Bobby Jones was the greatest player who remained amateur to ever play the game. He played in The Open on four occasions and won three times.
At St Andrews in 1921, as a 19-year-old still prone to bursts of temper on the course, he struggled in the third round and tore up his card after taking four to get out of Hill bunker at the 11th hole.
But in 1926 at Royal Lytham & St Annes, he won by two strokes after a hitting a miracle shot from 175 yards on a sandy lie behind a dune onto the green at the 17th. Al Watrous, with whom he shared the lead, was so stunned he promptly three-putted.
Jones had a triumphant return to the Old Course in 1927, scoring a record 68 in the first round and winning by six. At Royal Liverpool in 1930 he overcame the “most inexcusable hole I have ever played”, a 7 at the eighth, to win a third title, the most by an amateur.
He had already won the British Amateur for the first time at St Andrews and went on to win a fourth U.S Open – he had been the first to do the transatlantic double in 1926 – and then a fifth U.S Amateur to complete an historic, never to be repeated double-double or Grand Slam.

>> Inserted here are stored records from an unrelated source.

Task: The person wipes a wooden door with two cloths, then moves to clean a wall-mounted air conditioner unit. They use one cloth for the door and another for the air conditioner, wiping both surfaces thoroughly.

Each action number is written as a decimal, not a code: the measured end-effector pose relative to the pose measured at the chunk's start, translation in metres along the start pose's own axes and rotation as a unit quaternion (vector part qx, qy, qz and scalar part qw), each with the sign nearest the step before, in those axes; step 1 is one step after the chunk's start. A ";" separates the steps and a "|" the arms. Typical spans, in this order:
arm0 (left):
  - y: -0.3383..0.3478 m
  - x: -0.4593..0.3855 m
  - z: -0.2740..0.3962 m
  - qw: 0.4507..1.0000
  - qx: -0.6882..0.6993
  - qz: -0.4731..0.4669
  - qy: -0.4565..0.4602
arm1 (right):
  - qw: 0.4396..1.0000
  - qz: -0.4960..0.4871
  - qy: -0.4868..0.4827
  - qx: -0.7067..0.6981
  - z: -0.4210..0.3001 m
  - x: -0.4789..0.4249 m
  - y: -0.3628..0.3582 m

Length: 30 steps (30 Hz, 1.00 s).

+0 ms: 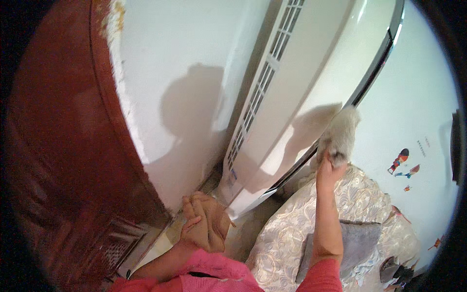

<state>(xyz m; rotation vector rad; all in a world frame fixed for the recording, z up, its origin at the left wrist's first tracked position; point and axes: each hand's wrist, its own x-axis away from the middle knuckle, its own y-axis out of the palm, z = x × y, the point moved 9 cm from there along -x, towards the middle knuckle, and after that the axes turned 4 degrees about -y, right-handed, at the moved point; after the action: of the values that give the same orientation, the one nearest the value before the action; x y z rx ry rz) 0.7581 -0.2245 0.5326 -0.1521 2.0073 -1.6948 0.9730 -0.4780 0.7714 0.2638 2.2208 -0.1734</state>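
Observation:
My right hand (331, 166) grips a fluffy beige-grey cleaning cloth or duster (341, 133) at its lower end. The fluffy piece lies against the dark trim strip (368, 78) on the front of a tall white appliance (292, 120), which looks like a floor-standing air conditioner. Low in the view, my left hand (189, 219) holds a folded brown cloth (213, 224) in front of my body, near the appliance's base. Some of its fingers are hidden by the cloth. A slatted vent grille (255, 95) runs along the appliance's side.
Dark red wooden furniture or panelling (69, 127) stands at left beside a white wall (171, 47). To the right, a patterned fabric cover (281, 233) drapes over furniture, with a grey cushion or folded cloth (359, 237) on it. Small stickers (399, 160) mark the right wall.

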 end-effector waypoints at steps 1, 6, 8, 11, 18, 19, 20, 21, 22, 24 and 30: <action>-0.010 -0.021 -0.006 0.938 0.335 -0.046 -0.074 | 0.976 -0.033 -0.182 0.117 -0.043 -0.029 0.019; 0.015 -0.094 0.040 0.128 0.967 -0.196 -0.103 | 0.755 -0.258 -0.380 0.468 -0.073 -0.065 0.113; 0.012 -0.139 0.057 0.114 0.963 -0.233 -0.072 | 0.703 -0.318 -0.375 0.513 -0.059 -0.072 0.128; -0.014 -0.210 0.053 0.164 0.966 -0.152 -0.127 | 0.676 -0.309 -0.401 0.536 -0.082 -0.108 0.139; -0.170 -0.343 0.081 0.405 0.888 0.194 0.093 | 0.660 -0.130 -0.487 0.557 -0.185 -0.230 0.128; -0.183 -0.354 0.086 0.449 0.857 0.227 0.112 | 0.641 -0.076 -0.504 0.574 -0.196 -0.244 0.128; -0.191 -0.367 0.093 0.492 0.821 0.261 0.128 | 0.647 -0.067 -0.512 0.562 -0.208 -0.252 0.130; -0.205 -0.372 0.100 0.532 0.785 0.283 0.143 | 0.651 -0.064 -0.513 0.555 -0.211 -0.258 0.128; -0.216 -0.370 0.102 0.556 0.753 0.319 0.150 | 0.662 -0.078 -0.517 0.537 -0.208 -0.260 0.128; -0.238 -0.358 0.104 0.600 0.680 0.388 0.163 | 0.683 -0.107 -0.523 0.499 -0.201 -0.257 0.123; -0.300 -0.396 0.103 0.614 0.646 0.407 0.199 | 0.707 -0.147 -0.550 0.420 -0.173 -0.246 0.099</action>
<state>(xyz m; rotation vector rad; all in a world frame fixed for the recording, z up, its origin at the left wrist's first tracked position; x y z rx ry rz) 1.0769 -0.2241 0.9269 1.4711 0.3272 -2.0404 1.0142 -0.3760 1.0684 0.1916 0.8295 -1.1960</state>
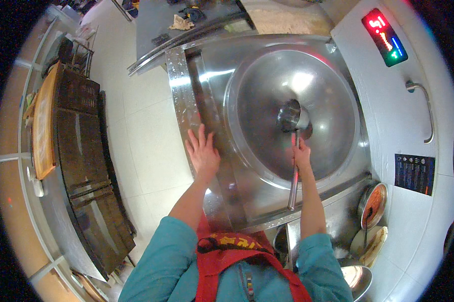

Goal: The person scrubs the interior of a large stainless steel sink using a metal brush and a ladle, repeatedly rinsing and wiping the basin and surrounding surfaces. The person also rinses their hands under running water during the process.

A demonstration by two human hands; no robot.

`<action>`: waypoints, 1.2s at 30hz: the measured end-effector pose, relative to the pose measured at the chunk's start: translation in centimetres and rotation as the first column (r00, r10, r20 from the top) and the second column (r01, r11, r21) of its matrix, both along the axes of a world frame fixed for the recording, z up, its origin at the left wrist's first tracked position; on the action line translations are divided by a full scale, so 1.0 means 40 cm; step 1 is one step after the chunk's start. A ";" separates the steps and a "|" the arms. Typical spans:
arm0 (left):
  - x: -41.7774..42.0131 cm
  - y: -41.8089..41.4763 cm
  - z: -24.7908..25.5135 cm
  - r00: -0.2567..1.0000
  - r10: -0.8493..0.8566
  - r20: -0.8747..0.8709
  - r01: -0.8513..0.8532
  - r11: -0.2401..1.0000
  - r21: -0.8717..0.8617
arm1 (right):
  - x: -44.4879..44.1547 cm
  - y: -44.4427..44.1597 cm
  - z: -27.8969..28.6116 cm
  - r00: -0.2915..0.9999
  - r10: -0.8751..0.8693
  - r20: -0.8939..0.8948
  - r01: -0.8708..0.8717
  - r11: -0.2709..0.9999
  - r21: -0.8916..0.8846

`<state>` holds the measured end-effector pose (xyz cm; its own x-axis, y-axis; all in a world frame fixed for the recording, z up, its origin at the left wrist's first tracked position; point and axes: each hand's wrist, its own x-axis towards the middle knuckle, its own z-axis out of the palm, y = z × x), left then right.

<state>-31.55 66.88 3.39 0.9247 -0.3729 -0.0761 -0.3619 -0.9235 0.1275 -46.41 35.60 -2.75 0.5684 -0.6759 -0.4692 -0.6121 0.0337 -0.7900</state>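
Observation:
My right hand (302, 155) is wrapped around the metal handle of a long-handled ladle (293, 188). The ladle's bowl lies over the middle of a large round steel wok (264, 87), which is set into a stainless steel cooking station (249, 205). A blurred dark patch, perhaps a reflection, shows beside the bowl. With its fingers spread, my left hand (205, 155) is at the left rim of the station, near a sunken channel (200, 87). Nothing is held in it; whether it rests on the steel, I cannot tell.
A lit display panel (384, 37) and a curved metal handle (427, 109) are on the right wall. At lower right stands a container of red-orange food (376, 205). A dark-fronted cabinet (85, 151) carries a wooden board (45, 124) on the left, across the tiled floor (136, 139).

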 end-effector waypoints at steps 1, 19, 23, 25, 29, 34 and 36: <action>0.000 0.001 -0.003 1.000 0.000 0.008 0.000 1.000 -0.024 | 0.003 0.024 0.003 0.995 -0.078 0.058 0.062 0.970 0.236; -0.005 0.024 -0.037 0.992 -0.052 0.111 0.051 0.999 0.010 | -0.287 0.441 0.395 0.744 0.668 0.018 -0.594 0.674 -0.438; -0.002 0.002 -0.007 1.000 -0.005 -0.002 0.005 1.000 0.023 | -0.271 0.362 0.305 0.823 0.568 0.000 -0.461 0.669 -0.583; -0.003 0.008 -0.006 1.000 -0.002 0.028 0.002 1.000 -0.024 | -0.204 0.271 0.243 0.922 0.386 0.034 -0.309 0.785 -0.538; -0.002 0.001 -0.005 0.998 -0.025 0.049 0.027 0.999 -0.044 | -0.099 0.003 0.114 0.997 0.070 -0.016 -0.070 0.906 -0.418; 0.000 0.002 -0.012 0.999 -0.009 0.048 0.012 0.998 -0.061 | -0.061 -0.165 -0.016 0.962 0.091 -0.257 -0.234 0.759 -0.608; -0.004 0.005 -0.014 0.999 -0.008 0.044 0.010 0.998 -0.067 | -0.052 -0.149 -0.038 0.964 0.122 -0.235 -0.236 0.798 -0.555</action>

He received two ticker tape receptions in New York that summer, but at the age of 28 he retired from competition. A lawyer by trade, he went on to create the Augusta National Golf Club and founded the Masters tournament.
He received the freedom of St Andrews in a moving ceremony in 1958, only the second American after Benjamin Franklin to receive the honour and said: “If I could take out of my life everything but my experiences at St Andrews, I would still have led a rich, full life.”